The inhibitory effect of PS-1145 on MM growth is assessed by measuring MTT dye absorbance of the cells. MM.1S cells are cultured for 48 h with 0.2 and 1 ng/mL TNFα, in the absence or presence of 2.5 μM, 5 μM, and 10 μM PS-1145. Cell viability is assessed by MTT assay. Cells from 48 h cultures are pulsed with 10 μL of 5 mg/mL MTT to each well for the last 4 h of 48-h cultures, followed by 100 μL of isopropanol containing 0.04N HCl. Absorbance is measured at 570 nm using a spectrophotometer[1].

Animal experiment:

Mice[2]C57BL/6 (B6), B10.BR, and B6.SJL mice are used. Mice receive regular mouse chow and acidified tap water ad libitum. Bortezomib is administered intravenously to animals at a dose of 1 mg/kg, whereas PS-1145 is given intraperitoneally at a dose of 50 mg/kg. The first dose of each agent is administered before conditioning with total body irradiation (TBI).Rats[3]Weight-matched male Wistar rats (320-350 g) are used. Four groups of rats (n=6/group) consume the HFD for a 9-day study period. Animals in each group receive two consecutive icv injections three times/wk. Immediately prior to icv injection of IL-4 (100 ng) or vehicle, all animals receive a pretreatment icv injection of either the IKKβ inhibitor PS1145 (10 μg) or its vehicle (saline). Food intake and body weight are measured daily. Body composition analysis is conducted as above on days 0 and 8. On day 9, animals are euthanized and samples collected.

IC50: 88 nM

PS-1145 is an IkappaB kinase (IKK) inhibitor.

The IκB kinase is an enzyme complex involved in propagating the cellular response to inflammation.
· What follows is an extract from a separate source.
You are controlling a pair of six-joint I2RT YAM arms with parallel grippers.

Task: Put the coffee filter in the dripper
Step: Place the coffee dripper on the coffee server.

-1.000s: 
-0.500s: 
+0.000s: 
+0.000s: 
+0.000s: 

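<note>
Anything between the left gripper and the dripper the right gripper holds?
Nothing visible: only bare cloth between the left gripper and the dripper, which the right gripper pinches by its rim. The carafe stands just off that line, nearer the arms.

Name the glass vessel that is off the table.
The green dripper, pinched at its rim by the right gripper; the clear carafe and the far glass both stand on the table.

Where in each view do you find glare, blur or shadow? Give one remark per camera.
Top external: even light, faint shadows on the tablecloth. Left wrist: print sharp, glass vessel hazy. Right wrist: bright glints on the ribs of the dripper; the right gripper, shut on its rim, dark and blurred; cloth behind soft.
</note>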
This enzyme complex is reported to be part of the upstream NF-κB signal transduction cascade.

In vitro: Previous study found that PS-1145 could block TNFalpha-induced NF-kappaB activation in a dose- and time-dependent manner in MM cells, which up-regulated IkappaBalpha protein, enhanced blockade of NF-kappaB activation. In addition, PS-1145 blocked the protective effect of IL-6 against Dex-induced apotosis and TNFalpha-induced ICAM-1 expression was also inhibited by PS-1145. Moreover, PS-1145 inhibited both IL-6 secretion from BMSCs triggered by MM cell adhesion and proliferation of MM cells adherent to BMSCs. However, PS-1145 could only partially inhibit MM cell proliferation. Importantly, it was found that TNFalpha induced MM cell toxicity in the presence of PS-1145 [1]

In vivo: Animal study showed that the intravenous application of PS-1145 could promote direct apoptosis in DMBA-induced skin tumor in male Wistar rats via blocking NF-κB and VEGF activities [2].
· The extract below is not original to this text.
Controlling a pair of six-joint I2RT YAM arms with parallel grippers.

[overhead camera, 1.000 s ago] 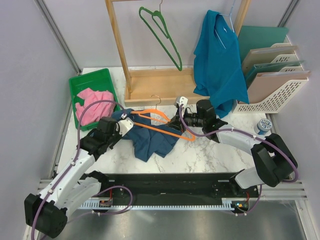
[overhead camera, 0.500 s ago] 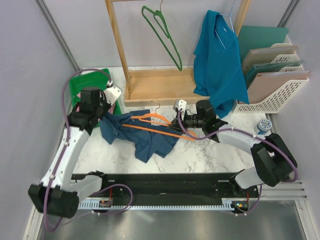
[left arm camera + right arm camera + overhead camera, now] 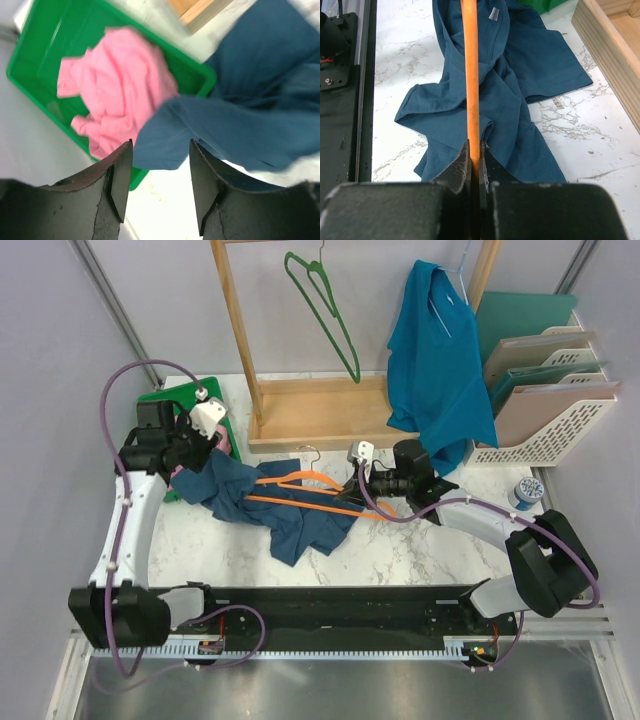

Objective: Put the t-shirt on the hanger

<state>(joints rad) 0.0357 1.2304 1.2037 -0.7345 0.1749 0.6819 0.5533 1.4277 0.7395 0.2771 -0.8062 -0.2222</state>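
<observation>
Right gripper (image 3: 476,149) of mine is clenched on the orange hanger (image 3: 470,75), steadying its bar across the navy t-shirt (image 3: 520,65) crumpled on the table (image 3: 410,50), while my left gripper (image 3: 160,146), fingers spread and pinching nothing, hovers over the shirt's edge beside the green tray (image 3: 40,50).

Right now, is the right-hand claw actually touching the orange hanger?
Touching. The right wrist view shows the right gripper clamped on the hanger, with its orange bar pinched between the fingers and no gap on either side.

Pink garment (image 3: 117,85) in green tray (image 3: 45,45), green hanger (image 3: 325,310) on wooden rack (image 3: 235,330), teal shirt (image 3: 440,360) hanging alongside
</observation>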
Clinical trial: Up to now, PS-1145 is still in the preclinical development stage.

References:
[1] Hideshima T,Chauhan D,Richardson P,Mitsiades C,Mitsiades N,Hayashi T,Munshi N,Dang L,Castro A,Palombella V,Adams J,Anderson KC.  NF-kappa B as a therapeutic target in multiple myeloma. J Biol Chem.2002 May 10;277(19):16639-47.
[2] Rajmani RS,Gandham RK,Gupta SK,et al.  Administration of IκB-kinase inhibitor PS1145 enhances apoptosis in DMBA-induced tumor in male Wistar rats. Cell Biol Int.2015 Nov;39(11):1317-28.